Keep the wording of the records intact as you retype them, and omit every image.

• _Records for this exercise_

--------------------------------------------------

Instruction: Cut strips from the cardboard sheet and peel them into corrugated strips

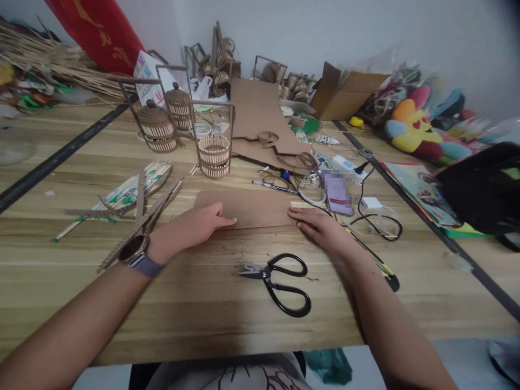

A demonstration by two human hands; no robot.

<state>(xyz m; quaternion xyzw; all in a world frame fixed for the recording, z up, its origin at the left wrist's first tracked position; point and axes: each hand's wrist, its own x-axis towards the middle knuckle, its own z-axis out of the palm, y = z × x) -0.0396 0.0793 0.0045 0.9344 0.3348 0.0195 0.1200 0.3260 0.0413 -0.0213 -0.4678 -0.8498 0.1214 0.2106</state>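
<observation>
A flat brown piece of cardboard (255, 208) lies on the table in front of me. My left hand (203, 223) is at its left end, one finger stretched onto the near edge and the others folded, partly hidden. Across from it, my right hand (317, 226) rests with outstretched fingers on the cardboard's right end. Black-handled scissors (266, 275) lie nearer to me, blades slightly apart and pointing left, touched by neither hand. A yellow and black utility knife (377, 262) sits partly behind my right forearm.
Small wooden-slat baskets (214, 157) with tall handles stand behind. Left are brown strips (140, 216) and a green-white bundle of sticks (134, 187). Larger cardboard (254, 108), a phone (338, 192), cables and a power strip (349, 168) occupy the back and right.
</observation>
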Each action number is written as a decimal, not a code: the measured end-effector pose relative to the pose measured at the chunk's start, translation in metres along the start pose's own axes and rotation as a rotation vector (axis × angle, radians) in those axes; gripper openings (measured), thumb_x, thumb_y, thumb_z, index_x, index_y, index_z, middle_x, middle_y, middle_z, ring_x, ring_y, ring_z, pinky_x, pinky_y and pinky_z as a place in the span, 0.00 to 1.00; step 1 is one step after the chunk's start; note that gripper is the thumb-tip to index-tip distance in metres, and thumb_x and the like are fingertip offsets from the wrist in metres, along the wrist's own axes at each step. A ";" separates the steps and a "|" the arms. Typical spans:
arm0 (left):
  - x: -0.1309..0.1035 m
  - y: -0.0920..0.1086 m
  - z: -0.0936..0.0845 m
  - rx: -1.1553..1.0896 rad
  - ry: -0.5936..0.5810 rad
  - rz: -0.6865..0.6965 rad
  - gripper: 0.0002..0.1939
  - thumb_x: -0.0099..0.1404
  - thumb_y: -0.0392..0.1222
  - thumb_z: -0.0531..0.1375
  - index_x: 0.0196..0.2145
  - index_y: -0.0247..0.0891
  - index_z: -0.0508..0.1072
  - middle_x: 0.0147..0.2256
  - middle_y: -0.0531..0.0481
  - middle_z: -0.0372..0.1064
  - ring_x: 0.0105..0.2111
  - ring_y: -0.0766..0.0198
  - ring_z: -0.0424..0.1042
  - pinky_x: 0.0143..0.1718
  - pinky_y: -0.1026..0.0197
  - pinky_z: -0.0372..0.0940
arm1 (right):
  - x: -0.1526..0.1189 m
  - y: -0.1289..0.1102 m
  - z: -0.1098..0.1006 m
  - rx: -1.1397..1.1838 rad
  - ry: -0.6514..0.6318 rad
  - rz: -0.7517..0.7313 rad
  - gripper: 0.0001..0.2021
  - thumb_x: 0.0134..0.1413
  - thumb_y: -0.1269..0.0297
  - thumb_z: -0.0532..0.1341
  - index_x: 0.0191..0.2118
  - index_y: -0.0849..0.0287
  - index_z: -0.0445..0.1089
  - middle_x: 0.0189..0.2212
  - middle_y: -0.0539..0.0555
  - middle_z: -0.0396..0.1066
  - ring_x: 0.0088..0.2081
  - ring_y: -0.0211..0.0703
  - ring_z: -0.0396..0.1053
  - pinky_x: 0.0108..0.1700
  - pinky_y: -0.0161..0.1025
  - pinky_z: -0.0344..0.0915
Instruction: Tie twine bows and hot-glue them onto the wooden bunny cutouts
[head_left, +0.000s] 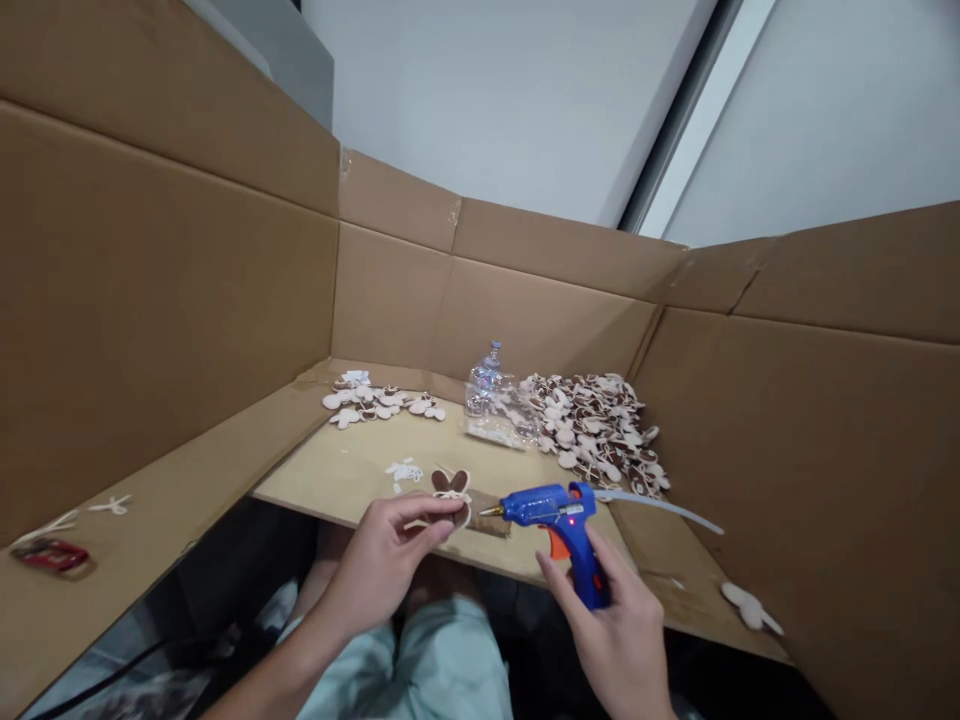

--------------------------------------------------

• _Response to the task_
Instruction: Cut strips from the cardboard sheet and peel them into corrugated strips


A demonstration by two human hands; no robot.

<state>(xyz m; quaternion xyzw; all in a world frame fixed for the recording, z up, its origin at the left wrist's first tracked position; point and axes: each hand's wrist, its own x-axis towards the middle knuckle, its own z-axis out of the palm, y = z × x) -0.0396 0.0793 0.0045 0.9344 0.3348 0.0195 0.1200 0.3260 0.0413 -0.0213 -0.4678 -0.8498 0.1214 0.2106</state>
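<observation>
A flat brown piece of cardboard (255, 208) lies on the table in front of me. My left hand (203, 223) is at its left end, one finger stretched onto the near edge and the others folded, partly hidden. Across from it, my right hand (317, 226) rests with outstretched fingers on the cardboard's right end. Black-handled scissors (266, 275) lie nearer to me, blades slightly apart and pointing left, touched by neither hand. A yellow and black utility knife (377, 262) sits partly behind my right forearm.
Small wooden-slat baskets (214, 157) with tall handles stand behind. Left are brown strips (140, 216) and a green-white bundle of sticks (134, 187). Larger cardboard (254, 108), a phone (338, 192), cables and a power strip (349, 168) occupy the back and right.
</observation>
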Each action number is written as a decimal, not a code: the measured end-effector pose relative to the pose measured at the chunk's start, translation in metres along the start pose's own axes and rotation as a rotation vector (axis × angle, radians) in those axes; gripper openings (measured), thumb_x, thumb_y, thumb_z, index_x, index_y, index_z, middle_x, middle_y, middle_z, ring_x, ring_y, ring_z, pinky_x, pinky_y and pinky_z as a place in the span, 0.00 to 1.00; step 1 is one step after the chunk's start; note that gripper is the thumb-tip to index-tip distance in metres, and thumb_x and the like are fingertip offsets from the wrist in metres, along the wrist's own axes at each step. A ";" separates the steps and a "|" the arms. Typical spans:
arm0 (left):
  - x: -0.1309..0.1035 m
  - y: -0.0920..0.1086 m
  - z: -0.0936..0.0845 m
  - rx: -1.1553..1.0896 rad
  - ry: -0.5936..0.5810 rad
  - rz: -0.6865..0.6965 rad
  - gripper: 0.0002..0.1939
  - thumb_x: -0.0099..0.1404
  - thumb_y: -0.0392..0.1222
  - thumb_z: -0.0531..0.1375
  - index_x: 0.0196..0.2145
  - index_y: -0.0247..0.0891
  - index_z: -0.0508..0.1072
  - middle_x: 0.0147..0.2256
  - middle_y: -0.0531..0.0481
  - middle_z: -0.0372..0.1064
  - ring_x: 0.0105..0.2111
  - ring_y: -0.0766..0.0198
  - ring_z: -0.0424..0.1042
  - pinky_x: 0.0143..0.1718
  - pinky_y: -0.1026..0.0197
  - pinky_z: -0.0372..0.0940
arm1 (right):
  - x: -0.1526..0.1189 m
  - y: -0.1289..0.1102 m
  - z: -0.1098..0.1006 m
  - rx: -1.1397..1.1838 rad
  - ry: -0.6514..0.6318 rad
  - rz: -0.7517..0.7313 rad
  - gripper: 0.0001..0.2021
  - thumb_x: 0.0134..0.1413
  - thumb_y: -0.1269..0.0297
  - thumb_z: -0.0532..0.1341
  - index_x: 0.0191..0.2118
  - index_y: -0.0849..0.0287
  - index_z: -0.0445..0.1089
  - middle_x: 0.0189..0.2212
  - middle_y: -0.0539..0.0555
  - middle_z: -0.0396..0.1066
  - ring_x: 0.0088..0.2081
  - ring_y: -0.0211..0.0703
  - ring_z: -0.0396..0.1053
  - pinky_x: 0.0108..0.1700
  - pinky_y: -0.0161..0.1025
  - pinky_z: -0.0344..0.0915
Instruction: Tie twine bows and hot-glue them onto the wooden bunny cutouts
[head_left, +0.000s] 

With this, the output is complete.